I think there was a typo on my order form. I ended up with the "pretty girlfriend that haunts". So, we made social distancing popular years ago. It's the glue that keeps us together...

Nice bird flipette!


----------



## Yamirider (Oct 3, 2008)

Congrats OGB on a fine looking bird!!


----------



## adam bomb (Feb 27, 2006)

Congratulations 


Sent from my iPhone using Michigan Sportsman


----------



## Former grunt (Feb 26, 2018)

old graybeard said:


> Best of luck, plenty of time left. Always fun to call them in but when push comes to shove an ambush works
> 
> 
> 
> ...


From what I've observed from sun up to sun down he pretty much just stays on the one hen, he will fan and give a look but stays silent and follows her. Game plan is kinda like yours, just gonna set up in between 2 areas they like to gross and stay silent and wait, found out yesterday morning where they like


----------



## Flight of the arrow (Feb 11, 2008)

I’m in, got set up around 1:30 I’m more accustomed to hunting deer here then turkeys although I have seen some big birds here in the fall. It’s windy but this field is sheltered from it for the most part, it’s warm with the sun beating down on the blind. Good luck to anyone else out today!
Flight


----------



## old graybeard (Jan 19, 2006)

Flight of the arrow said:


> I’m in, got set up around 1:30 I’m more accustomed to hunting deer here then turkeys although I have seen some big birds here in the fall. It’s windy but this field is sheltered from it for the most part, it’s warm with the sun beating down on the blind. Good luck to anyone else out today!
> Flight
> View attachment 766721


Good luck Flight!

Sent from my SM-G892A using Michigan Sportsman mobile app


----------



## Flight of the arrow (Feb 11, 2008)

Just had this red tailed Hawk attack my decoy!
Flight


----------



## Sam22 (Jan 22, 2003)

Headed out down here in Jackson/ Hillsdale after work. Not sure of the plan but I'm excited to hunt down here where there are turkeys!

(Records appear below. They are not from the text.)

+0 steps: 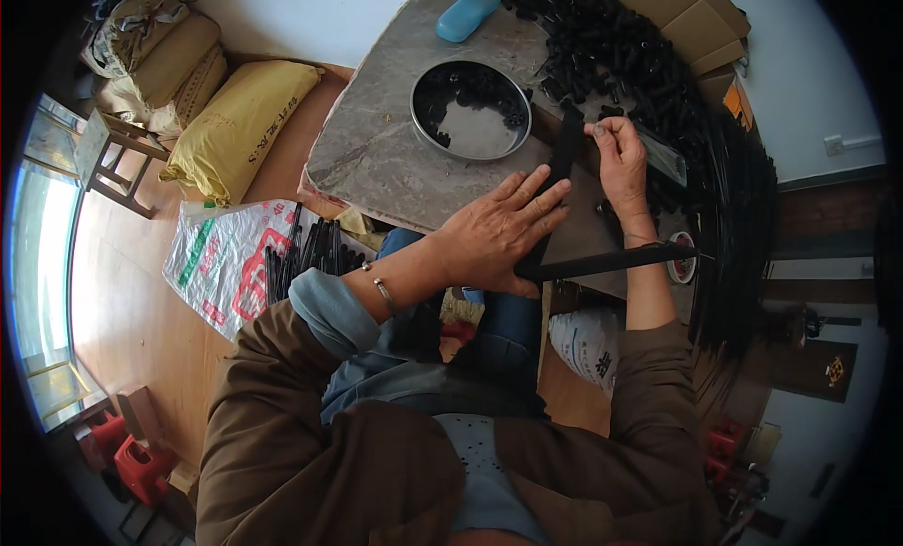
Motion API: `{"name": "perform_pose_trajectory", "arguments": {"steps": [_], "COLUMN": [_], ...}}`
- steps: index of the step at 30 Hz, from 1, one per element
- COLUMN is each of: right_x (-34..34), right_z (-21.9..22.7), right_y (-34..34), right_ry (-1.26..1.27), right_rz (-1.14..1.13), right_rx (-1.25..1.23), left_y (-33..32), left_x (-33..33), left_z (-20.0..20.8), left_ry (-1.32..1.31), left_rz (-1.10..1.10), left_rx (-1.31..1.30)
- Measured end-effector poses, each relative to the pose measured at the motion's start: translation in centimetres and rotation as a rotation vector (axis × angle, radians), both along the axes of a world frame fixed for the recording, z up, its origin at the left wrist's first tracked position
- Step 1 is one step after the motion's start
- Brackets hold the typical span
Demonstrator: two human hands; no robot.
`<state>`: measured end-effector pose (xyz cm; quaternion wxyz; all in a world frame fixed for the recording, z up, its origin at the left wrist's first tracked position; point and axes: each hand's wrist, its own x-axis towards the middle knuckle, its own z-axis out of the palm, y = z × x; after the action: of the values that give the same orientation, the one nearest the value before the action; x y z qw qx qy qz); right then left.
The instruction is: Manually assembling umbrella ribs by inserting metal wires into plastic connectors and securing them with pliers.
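My left hand (503, 221) reaches across the front of the table, its fingers laid over a black ribbed strip (564, 143) that slants away from me. By its thumb a black tube (616, 262) sticks out to the right, passing over my right wrist, and the hand grips it. My right hand (621, 160) is raised beside the strip's far end, thumb and forefinger pinched together; whatever is between them is too small to make out. A round metal pan (517, 149) with small black pieces (470, 79) stands left of the strip.
A heap of short black tubes (611, 47) and long black rods (738, 198) cover the table's far right. A blue case (467, 15) lies at the back. On the left are a yellow sack (249, 123), a white plastic sack (221, 254) and black tubes (320, 247).
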<state>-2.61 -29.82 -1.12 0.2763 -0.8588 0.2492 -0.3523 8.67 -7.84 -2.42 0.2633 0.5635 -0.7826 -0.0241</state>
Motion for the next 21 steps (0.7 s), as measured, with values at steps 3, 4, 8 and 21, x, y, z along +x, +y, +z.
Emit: {"name": "perform_pose_trajectory", "arguments": {"steps": [3,4,8,21], "right_x": [-0.4,-0.6,-1.9,-2.2], "right_z": [1.0,1.4,2.1,2.7], "right_y": [0.3,0.4,0.2,0.1], "right_ry": [0.058,0.061,0.323,0.32], "right_rz": [-0.1,-0.102,-0.123,-0.026], "right_rx": [0.017,0.02,-0.237,-0.187], "left_y": [0.3,0.5,0.8,0.7], "left_x": [-0.1,-0.1,-0.4,-0.4], "left_z": [-0.2,-0.2,0.0,0.0], "left_ry": [0.037,0.04,0.042,0.01], "left_rz": [0.003,0.002,0.011,0.023], "left_rx": [-0.007,-0.004,0.015,0.048]}}
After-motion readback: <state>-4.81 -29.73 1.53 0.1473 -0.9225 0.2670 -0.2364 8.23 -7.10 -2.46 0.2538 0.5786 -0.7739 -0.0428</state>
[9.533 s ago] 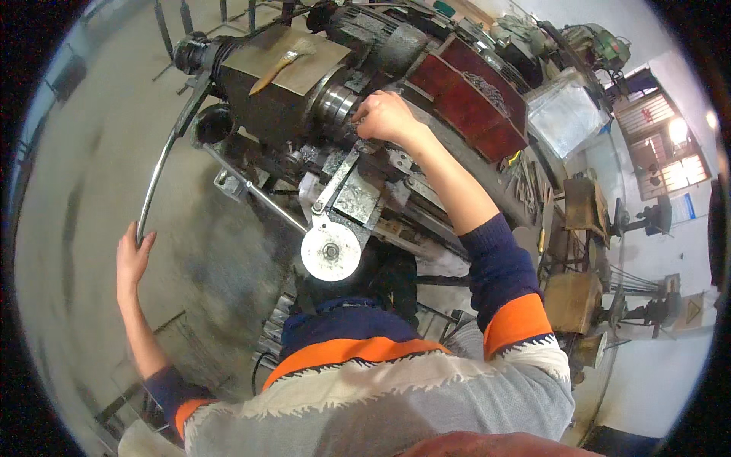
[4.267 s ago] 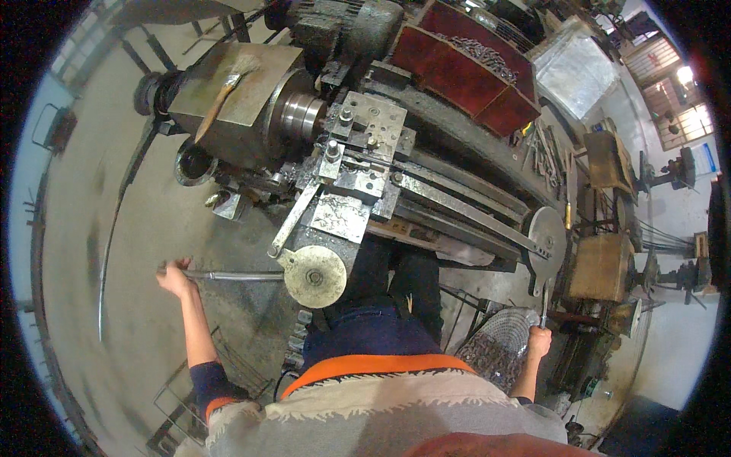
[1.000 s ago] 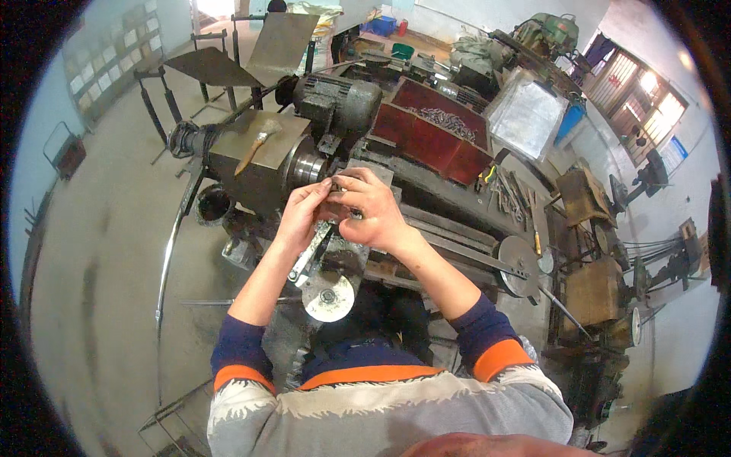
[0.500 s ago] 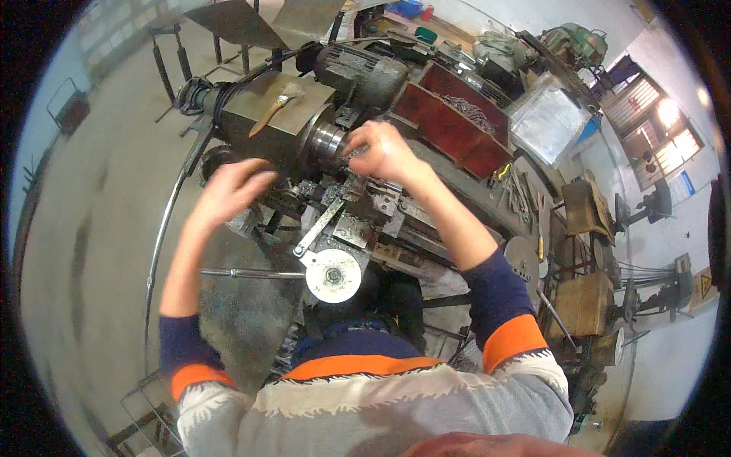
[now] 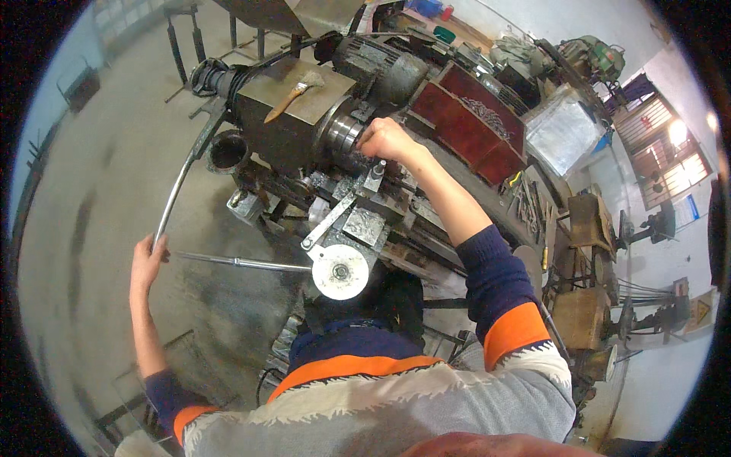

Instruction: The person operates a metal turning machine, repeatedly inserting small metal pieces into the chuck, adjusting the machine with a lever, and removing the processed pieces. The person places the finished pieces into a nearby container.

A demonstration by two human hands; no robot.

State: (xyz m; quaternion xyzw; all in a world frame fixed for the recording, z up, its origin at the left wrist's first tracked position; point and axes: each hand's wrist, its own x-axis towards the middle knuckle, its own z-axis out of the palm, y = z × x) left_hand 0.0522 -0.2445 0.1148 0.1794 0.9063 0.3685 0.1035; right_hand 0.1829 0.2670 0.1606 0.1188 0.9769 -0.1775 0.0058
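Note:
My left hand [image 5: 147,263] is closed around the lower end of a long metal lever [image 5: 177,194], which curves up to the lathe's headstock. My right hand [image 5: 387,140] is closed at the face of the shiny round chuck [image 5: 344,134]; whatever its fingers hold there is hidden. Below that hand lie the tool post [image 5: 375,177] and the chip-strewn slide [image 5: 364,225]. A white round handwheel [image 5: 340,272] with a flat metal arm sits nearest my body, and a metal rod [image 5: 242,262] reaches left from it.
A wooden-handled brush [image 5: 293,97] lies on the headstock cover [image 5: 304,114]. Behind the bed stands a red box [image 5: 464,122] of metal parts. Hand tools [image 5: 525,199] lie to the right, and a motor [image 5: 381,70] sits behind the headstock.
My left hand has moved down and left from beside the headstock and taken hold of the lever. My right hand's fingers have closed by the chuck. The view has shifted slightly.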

Sent from my SM-N950U using Michigan Sportsman mobile app


----------



## Sam22 (Jan 22, 2003)

Congratulations OGB !! I bet that had to feel good! 

Sent from my SM-N950U using Michigan Sportsman mobile app


----------



## Flight of the arrow (Feb 11, 2008)

Guess I will call it about 15 minutes shy of 3 hours...maybe tomorrow. Good luck the rest of the day!
Flight


----------



## old graybeard (Jan 19, 2006)

Sam22 said:


> Congratulations OGB !! I bet that had to feel good!
> 
> Sent from my SM-N950U using Michigan Sportsman mobile app


Felt awesome to watch him fold. It's been a long season this year.

Sent from my SM-G892A using Michigan Sportsman mobile app


----------